Hardly aware of what he was doing, Mitchell opened his fist. There was his paperclip, bent into a strange and intricate shape. Of course, he thought to himself, there must be easier ways to reach NJ7 than walking through the streets.

He jabbed his paperclip into the keyhole. All this time, his programming had been fashioning the perfect key. In one fluid movement, he hauled open the hatch, threw himself in, feet first, and pulled the door shut over him. He didn’t even bother opening his eyes.

Instead, he surrendered himself completely to the intelligent force that drove him. He had landed on his back in a dank crawlspace. He immediately rolled a few metres to the side, feeling the platform floor just a whisker above him. Without knowing why, he counted the rolls – one, two, three, four – until eventually his body stopped itself dead. His hands shot up and, after only a second to feel around, he again pressed his paperclip key into a hole. He gave it a quick turn, then punched open another hatch door.

Mitchell emerged beneath bare strip lights that warmed his face. Around him were grey concrete walls covered in loose wiring that looked like a rainbow on a glorious day. This was no longer London Underground. Mitchell was back at NJ7 Headquarters and he wanted some answers.
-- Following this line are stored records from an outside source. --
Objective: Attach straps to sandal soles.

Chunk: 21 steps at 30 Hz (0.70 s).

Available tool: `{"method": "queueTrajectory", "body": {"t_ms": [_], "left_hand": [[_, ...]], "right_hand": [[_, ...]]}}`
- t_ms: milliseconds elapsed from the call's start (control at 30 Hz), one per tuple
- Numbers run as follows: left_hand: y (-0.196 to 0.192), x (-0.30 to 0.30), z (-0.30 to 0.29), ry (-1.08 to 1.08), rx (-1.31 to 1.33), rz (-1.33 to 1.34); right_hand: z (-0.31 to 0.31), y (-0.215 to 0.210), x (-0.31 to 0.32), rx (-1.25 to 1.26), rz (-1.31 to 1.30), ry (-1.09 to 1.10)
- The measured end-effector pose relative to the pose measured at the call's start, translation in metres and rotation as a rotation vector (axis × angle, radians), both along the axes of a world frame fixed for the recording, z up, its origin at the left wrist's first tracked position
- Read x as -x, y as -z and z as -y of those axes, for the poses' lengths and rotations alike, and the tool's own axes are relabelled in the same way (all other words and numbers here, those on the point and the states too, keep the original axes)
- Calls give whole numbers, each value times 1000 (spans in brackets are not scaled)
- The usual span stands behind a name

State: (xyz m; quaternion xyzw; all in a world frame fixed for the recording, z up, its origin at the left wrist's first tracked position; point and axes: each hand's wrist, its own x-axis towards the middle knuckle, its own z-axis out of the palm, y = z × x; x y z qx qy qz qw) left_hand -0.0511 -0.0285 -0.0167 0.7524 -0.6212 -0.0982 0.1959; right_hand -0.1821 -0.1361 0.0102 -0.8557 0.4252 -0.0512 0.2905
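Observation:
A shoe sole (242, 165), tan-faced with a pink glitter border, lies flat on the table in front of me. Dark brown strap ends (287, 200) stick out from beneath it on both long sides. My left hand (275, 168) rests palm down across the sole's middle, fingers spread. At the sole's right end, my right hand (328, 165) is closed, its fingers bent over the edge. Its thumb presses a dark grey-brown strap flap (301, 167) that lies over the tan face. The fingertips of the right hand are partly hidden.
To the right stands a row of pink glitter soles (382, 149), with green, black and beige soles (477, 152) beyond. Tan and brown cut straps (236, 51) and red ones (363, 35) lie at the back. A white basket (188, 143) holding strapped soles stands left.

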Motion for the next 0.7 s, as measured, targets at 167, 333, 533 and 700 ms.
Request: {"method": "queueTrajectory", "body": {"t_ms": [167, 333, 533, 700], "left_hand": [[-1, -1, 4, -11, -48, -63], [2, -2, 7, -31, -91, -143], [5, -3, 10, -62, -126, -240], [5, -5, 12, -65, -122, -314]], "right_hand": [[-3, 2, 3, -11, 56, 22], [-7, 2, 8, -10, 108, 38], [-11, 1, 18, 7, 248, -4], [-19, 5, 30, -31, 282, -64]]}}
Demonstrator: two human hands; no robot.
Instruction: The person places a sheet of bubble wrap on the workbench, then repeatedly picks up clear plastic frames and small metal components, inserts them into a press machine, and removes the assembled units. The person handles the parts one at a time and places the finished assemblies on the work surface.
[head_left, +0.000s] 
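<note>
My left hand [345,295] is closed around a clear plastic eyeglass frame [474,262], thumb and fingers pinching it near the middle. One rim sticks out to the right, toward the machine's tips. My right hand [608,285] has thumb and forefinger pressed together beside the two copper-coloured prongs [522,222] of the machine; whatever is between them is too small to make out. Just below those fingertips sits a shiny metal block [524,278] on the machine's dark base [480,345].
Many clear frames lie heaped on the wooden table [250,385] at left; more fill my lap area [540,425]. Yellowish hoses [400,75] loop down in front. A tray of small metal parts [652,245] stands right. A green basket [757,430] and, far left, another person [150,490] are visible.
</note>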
He snapped his paperclip in two and flicked it to the floor, then broke into a sprint. It felt as if every muscle was thanking him for the chance to run again. He still felt as if he was watching somebody else’s actions, but it was a show he enjoyed watching. He swelled with pride to see himself move with such authority.
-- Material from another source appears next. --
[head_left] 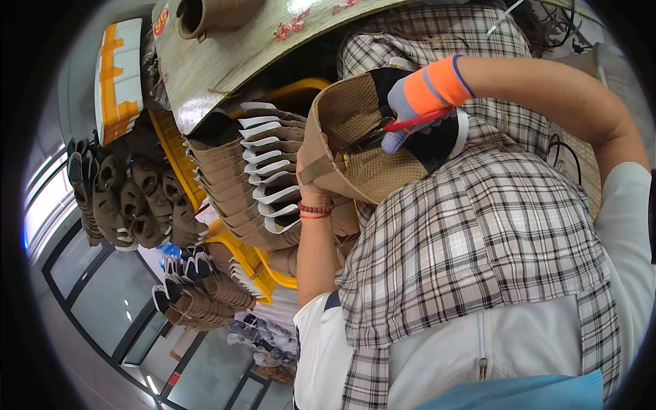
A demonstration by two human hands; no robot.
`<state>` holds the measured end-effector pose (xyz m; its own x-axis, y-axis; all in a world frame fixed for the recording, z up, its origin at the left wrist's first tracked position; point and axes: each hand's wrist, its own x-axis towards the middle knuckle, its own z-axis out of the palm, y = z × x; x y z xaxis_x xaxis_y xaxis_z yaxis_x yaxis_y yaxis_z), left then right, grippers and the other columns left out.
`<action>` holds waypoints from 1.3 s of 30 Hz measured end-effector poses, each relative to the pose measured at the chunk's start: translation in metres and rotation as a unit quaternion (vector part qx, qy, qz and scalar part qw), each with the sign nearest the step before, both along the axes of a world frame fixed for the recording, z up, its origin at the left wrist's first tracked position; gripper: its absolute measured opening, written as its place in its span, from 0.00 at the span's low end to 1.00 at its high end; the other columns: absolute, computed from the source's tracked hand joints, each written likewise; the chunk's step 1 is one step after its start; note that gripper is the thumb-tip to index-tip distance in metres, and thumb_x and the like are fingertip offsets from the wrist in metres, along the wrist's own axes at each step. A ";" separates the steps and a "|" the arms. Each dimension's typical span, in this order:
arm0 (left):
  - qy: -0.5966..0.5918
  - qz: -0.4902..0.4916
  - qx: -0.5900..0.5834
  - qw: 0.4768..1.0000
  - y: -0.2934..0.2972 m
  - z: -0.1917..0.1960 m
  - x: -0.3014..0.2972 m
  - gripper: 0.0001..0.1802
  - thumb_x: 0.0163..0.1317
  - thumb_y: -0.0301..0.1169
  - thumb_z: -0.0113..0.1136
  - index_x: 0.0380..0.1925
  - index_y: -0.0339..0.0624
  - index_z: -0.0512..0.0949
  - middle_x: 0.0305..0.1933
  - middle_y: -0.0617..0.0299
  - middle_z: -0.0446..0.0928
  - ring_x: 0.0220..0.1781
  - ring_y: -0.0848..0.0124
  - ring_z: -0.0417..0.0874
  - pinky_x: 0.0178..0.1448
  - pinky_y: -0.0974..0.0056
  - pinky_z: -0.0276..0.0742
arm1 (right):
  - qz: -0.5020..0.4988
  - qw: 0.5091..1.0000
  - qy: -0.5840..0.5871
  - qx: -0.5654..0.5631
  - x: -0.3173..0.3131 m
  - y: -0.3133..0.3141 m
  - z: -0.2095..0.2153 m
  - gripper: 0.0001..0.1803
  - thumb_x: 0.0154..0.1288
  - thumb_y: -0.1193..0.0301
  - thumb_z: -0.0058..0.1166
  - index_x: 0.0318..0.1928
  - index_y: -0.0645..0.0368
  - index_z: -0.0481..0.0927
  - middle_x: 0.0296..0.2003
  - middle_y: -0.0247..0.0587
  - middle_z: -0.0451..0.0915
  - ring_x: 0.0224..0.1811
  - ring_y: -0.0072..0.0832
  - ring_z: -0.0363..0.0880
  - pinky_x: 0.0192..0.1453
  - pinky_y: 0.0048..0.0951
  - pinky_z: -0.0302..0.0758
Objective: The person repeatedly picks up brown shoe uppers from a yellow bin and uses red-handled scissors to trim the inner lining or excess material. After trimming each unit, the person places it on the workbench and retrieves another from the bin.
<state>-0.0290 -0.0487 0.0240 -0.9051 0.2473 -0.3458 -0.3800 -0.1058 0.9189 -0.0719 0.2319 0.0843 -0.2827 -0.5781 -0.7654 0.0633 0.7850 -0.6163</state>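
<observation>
My left hand (pixel 309 179), with a bead bracelet on its wrist, grips the edge of a tan mesh shoe upper (pixel 348 113) with black parts and holds it up over my lap. My right hand (pixel 418 98), in an orange and grey glove, holds red-handled snips (pixel 415 122). Their blades reach into the inside of the upper. The fingers of my left hand are mostly hidden behind the upper.
A yellow crate (pixel 179 156) to my left holds a row of stacked tan shoe uppers (pixel 263 171) with white soles. More brown uppers (pixel 133 201) lie in piles further left and below. A worn board (pixel 225 61) and a cardboard tube (pixel 205 14) are above. A plaid apron (pixel 471 232) covers my lap.
</observation>
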 end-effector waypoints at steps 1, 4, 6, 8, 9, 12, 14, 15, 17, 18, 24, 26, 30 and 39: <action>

He tracked his progress through the labyrinth with ease. There were no features to mark his route, just miles and miles of grey concrete tunnel. They were like the veins of his own body. He just needed to look inside himself to see where they led.

In some places the corridors were broad thoroughfares; in others they were barely wide enough for Mitchell to squeeze down. There were no doors of course – NJ7 Headquarters were designed so that if it ever became necessary to evacuate, the whole complex could be flooded by the Thames in 120 seconds.

The constant pad of Mitchell’s feet was virtually the only sound, but he ran on his toes, keeping the noise to a minimum. Then he heard something from round the next corner – tapping on a keyboard. In an instant, he made the calculation: just one person. A man. Sitting down. Facing the entrance of a room with no other way out. As he approached, he made more deductions based solely on the sound of the person typing: left-handed. Not a trained fighter because the arms weren’t strong enough, so a technician, not a field-agent.

Whoever it was, he was about to meet Mitchell Glenthorne.

Mitchell whipped round the corner. In front of him was exactly the scene he had pictured – a lone man, typing at his desk. The light from his computer screen picked out the whites of his eyes, which were stretched out in astonishment, and a green stripe on his lapel. A diamond twinkled in the man’s left earlobe. There was no time for him to cry out. Mitchell moved too fast, diving over the desk. He rocketed into the man’s torso, forcing him backwards over his chair. As they landed, one on top of the other, Mitchell’s fingers homed in on the earring.

With a vicious twist, he ripped it straight out of the man’s ear, bringing half the lobe with it. Now the man found the breath to cry out in agony. His hand snapped to the side of his head. Blood splattered over his crisp white shirt.

Mitchell held him down with one arm across his neck. They were face to face. Mitchell hadn’t seen this man at NJ7 before, and though he looked young, he didn’t seem inexperienced. There was a sinister confidence in his expression that said he knew situations like this.